[Work to complete] Write out, word for word, only the data from its first line to the line containing "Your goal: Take".

Data records
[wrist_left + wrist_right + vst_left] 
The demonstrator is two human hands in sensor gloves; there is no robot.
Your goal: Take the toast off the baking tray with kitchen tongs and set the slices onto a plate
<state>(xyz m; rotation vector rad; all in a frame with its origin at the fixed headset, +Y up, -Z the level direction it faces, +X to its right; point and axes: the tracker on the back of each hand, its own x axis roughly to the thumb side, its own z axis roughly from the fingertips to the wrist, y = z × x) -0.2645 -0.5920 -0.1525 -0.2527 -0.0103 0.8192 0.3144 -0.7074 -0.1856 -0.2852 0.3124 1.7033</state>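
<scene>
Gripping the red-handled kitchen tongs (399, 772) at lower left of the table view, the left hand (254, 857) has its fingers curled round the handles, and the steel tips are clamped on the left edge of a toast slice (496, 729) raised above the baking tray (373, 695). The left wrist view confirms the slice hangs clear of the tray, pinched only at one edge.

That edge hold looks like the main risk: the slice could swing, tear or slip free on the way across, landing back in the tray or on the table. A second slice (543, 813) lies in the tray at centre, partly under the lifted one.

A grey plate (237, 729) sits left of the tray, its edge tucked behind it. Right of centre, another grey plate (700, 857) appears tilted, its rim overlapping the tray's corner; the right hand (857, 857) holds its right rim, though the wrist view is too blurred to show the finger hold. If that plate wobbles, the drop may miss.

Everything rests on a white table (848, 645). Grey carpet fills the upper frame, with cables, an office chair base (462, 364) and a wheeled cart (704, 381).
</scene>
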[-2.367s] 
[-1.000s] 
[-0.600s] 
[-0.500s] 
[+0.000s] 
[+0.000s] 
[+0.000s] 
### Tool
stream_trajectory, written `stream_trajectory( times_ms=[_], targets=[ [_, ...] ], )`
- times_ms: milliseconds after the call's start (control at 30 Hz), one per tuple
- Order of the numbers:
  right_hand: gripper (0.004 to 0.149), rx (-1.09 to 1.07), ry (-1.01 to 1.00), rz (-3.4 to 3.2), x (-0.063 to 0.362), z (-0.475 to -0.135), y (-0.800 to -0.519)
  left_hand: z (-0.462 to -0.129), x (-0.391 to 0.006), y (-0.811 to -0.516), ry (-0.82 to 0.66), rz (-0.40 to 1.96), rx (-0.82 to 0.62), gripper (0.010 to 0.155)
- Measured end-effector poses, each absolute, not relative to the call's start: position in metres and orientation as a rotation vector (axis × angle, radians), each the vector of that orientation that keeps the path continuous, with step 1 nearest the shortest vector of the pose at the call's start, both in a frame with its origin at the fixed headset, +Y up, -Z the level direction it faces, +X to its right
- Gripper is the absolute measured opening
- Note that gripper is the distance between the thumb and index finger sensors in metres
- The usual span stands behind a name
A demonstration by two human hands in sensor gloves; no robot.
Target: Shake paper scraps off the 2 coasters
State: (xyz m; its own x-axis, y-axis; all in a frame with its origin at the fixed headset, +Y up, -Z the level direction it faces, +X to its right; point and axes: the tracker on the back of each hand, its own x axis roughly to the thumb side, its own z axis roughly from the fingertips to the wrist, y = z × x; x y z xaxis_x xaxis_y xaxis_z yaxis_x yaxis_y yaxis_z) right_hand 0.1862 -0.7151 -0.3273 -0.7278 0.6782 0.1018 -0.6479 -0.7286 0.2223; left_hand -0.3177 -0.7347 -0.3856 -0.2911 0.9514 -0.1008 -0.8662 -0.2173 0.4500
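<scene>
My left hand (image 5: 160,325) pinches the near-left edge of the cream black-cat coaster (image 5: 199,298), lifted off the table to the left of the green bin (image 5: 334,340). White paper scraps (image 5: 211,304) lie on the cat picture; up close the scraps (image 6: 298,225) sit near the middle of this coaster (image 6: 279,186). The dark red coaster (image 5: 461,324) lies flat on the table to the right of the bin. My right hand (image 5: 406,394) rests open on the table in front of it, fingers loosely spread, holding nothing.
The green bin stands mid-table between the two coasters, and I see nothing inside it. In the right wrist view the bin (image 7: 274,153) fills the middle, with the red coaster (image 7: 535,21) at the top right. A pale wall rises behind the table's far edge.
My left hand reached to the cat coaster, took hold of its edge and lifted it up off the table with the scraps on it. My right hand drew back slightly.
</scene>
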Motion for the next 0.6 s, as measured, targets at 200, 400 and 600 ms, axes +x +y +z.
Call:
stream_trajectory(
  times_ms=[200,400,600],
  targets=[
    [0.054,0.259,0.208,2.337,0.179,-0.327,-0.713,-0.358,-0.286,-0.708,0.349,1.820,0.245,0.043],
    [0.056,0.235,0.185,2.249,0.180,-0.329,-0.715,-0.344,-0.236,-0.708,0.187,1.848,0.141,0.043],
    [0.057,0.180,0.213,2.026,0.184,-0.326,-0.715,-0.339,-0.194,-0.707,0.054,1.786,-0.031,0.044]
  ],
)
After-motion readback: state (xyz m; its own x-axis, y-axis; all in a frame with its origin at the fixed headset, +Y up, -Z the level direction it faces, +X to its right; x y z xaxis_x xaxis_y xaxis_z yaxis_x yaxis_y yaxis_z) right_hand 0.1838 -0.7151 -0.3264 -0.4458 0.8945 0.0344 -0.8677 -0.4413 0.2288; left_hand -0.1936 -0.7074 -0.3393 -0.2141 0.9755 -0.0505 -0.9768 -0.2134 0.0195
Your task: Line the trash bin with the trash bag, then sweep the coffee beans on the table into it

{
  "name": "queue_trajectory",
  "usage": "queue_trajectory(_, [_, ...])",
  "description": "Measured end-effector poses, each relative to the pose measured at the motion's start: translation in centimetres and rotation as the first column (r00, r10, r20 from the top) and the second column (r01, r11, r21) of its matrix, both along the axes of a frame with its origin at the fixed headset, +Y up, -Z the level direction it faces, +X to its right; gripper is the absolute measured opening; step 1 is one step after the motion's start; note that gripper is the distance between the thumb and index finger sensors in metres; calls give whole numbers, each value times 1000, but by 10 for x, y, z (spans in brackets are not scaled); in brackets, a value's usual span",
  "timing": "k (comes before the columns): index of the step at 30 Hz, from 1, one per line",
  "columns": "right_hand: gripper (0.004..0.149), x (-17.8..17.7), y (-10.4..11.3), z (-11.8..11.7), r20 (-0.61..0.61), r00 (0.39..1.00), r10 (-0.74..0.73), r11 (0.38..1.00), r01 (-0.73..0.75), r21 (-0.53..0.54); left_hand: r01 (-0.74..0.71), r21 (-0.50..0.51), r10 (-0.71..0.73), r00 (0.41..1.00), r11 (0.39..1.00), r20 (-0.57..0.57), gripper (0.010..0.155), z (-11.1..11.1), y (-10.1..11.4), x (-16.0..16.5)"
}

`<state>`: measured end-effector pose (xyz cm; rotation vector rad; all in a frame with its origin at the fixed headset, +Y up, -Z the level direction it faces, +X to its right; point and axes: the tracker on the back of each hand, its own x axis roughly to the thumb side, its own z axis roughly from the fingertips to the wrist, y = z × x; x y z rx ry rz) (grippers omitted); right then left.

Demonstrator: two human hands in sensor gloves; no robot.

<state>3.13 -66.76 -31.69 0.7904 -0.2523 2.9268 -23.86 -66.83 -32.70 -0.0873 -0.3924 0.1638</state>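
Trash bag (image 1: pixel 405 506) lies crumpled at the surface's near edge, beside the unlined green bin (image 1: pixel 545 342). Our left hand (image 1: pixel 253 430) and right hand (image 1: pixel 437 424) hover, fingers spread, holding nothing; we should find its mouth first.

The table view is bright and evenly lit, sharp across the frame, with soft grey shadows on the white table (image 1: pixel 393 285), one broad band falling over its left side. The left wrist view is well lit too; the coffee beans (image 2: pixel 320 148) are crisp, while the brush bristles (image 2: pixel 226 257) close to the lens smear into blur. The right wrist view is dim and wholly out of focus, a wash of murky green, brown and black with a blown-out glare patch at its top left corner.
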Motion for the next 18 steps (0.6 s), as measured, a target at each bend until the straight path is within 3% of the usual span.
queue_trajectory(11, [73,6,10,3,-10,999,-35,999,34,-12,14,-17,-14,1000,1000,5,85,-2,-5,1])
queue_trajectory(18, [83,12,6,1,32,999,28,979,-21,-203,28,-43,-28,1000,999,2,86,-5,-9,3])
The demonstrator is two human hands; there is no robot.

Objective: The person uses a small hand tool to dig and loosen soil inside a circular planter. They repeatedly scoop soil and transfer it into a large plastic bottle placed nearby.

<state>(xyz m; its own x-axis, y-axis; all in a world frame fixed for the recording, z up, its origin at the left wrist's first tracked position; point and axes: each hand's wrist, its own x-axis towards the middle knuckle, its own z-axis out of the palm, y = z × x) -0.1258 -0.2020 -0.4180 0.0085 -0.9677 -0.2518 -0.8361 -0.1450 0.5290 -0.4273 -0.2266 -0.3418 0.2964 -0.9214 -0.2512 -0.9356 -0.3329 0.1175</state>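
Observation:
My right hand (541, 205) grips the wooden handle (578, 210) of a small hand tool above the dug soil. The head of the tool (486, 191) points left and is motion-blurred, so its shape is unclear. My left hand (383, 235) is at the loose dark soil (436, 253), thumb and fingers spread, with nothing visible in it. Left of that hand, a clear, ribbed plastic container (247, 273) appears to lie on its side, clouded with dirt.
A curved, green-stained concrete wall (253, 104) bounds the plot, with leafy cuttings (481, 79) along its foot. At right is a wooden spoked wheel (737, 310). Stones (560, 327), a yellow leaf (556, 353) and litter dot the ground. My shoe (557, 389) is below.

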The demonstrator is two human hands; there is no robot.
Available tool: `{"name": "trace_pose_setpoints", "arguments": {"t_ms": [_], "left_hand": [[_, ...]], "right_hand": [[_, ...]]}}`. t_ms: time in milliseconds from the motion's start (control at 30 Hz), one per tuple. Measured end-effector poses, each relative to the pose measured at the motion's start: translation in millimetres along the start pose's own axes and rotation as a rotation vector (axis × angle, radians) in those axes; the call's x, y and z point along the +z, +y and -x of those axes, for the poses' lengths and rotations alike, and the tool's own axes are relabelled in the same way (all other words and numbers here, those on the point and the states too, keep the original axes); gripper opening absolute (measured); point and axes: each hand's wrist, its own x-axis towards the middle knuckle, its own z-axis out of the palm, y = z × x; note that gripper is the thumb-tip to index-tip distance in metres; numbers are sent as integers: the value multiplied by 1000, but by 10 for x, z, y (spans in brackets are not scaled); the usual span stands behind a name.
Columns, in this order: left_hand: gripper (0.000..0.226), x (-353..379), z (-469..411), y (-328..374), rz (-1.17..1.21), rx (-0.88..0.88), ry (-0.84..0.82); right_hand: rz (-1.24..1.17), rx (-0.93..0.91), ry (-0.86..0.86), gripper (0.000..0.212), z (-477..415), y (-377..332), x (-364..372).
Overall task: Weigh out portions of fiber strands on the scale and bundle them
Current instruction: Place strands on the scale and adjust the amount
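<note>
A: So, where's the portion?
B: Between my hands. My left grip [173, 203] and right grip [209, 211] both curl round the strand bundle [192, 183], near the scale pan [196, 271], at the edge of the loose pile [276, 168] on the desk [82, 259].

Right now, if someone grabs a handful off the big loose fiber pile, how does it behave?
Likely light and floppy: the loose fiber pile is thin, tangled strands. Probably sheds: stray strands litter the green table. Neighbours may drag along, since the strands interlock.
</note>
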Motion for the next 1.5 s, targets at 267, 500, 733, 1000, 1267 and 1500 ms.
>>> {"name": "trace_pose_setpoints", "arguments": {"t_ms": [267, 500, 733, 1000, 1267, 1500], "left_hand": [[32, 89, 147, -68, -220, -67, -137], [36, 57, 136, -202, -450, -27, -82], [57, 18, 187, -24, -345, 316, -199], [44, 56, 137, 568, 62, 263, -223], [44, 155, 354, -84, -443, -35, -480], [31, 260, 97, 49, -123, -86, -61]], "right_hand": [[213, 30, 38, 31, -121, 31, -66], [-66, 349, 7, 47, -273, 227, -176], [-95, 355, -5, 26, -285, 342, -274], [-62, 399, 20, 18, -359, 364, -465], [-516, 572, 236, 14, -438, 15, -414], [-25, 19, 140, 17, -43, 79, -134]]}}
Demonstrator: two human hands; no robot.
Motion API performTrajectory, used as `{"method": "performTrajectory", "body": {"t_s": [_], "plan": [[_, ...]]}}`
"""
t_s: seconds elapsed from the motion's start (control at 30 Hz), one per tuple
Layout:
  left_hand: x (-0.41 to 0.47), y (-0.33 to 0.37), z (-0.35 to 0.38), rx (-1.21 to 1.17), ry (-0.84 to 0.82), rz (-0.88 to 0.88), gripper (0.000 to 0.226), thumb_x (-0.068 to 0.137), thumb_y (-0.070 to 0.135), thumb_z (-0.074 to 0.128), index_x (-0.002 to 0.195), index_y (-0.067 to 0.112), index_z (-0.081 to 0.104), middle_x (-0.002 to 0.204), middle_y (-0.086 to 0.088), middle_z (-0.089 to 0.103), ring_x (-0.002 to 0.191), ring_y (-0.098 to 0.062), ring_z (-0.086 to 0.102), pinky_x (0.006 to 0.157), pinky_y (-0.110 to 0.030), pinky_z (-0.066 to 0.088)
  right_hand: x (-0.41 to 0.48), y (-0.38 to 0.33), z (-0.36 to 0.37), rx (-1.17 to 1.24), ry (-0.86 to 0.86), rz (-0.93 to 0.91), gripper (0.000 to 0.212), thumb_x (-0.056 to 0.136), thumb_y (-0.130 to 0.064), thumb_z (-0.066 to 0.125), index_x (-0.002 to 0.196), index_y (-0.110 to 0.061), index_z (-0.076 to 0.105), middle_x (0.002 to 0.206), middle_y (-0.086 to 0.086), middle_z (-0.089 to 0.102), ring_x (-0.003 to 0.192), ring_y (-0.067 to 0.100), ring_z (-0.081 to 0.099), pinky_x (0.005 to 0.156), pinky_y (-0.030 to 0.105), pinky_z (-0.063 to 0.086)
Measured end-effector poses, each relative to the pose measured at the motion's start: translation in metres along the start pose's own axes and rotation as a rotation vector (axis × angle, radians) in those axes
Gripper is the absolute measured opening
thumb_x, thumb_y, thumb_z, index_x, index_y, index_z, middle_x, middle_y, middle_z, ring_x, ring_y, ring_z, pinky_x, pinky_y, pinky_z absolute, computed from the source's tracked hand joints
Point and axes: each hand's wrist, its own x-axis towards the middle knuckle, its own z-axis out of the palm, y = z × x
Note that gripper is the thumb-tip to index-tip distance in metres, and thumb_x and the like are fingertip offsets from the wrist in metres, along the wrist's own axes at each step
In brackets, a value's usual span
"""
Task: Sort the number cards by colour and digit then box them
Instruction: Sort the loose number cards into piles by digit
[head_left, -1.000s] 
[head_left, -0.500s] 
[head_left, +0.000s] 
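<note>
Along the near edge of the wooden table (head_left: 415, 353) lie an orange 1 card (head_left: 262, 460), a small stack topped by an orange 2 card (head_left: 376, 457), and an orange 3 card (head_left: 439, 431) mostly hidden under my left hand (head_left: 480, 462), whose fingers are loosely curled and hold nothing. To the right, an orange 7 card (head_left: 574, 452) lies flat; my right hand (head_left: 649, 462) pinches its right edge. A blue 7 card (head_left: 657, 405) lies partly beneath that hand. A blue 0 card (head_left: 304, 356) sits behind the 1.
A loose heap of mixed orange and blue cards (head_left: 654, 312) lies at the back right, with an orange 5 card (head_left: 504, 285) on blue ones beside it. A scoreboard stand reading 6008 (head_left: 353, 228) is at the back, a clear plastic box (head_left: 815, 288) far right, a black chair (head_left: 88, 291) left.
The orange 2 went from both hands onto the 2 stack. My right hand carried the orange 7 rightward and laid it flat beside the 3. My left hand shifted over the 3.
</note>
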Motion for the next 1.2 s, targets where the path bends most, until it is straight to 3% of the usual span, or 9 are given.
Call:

[Task result]
[wrist_left + wrist_right + vst_left] 
The demonstrator is two human hands in sensor gloves; there is no robot.
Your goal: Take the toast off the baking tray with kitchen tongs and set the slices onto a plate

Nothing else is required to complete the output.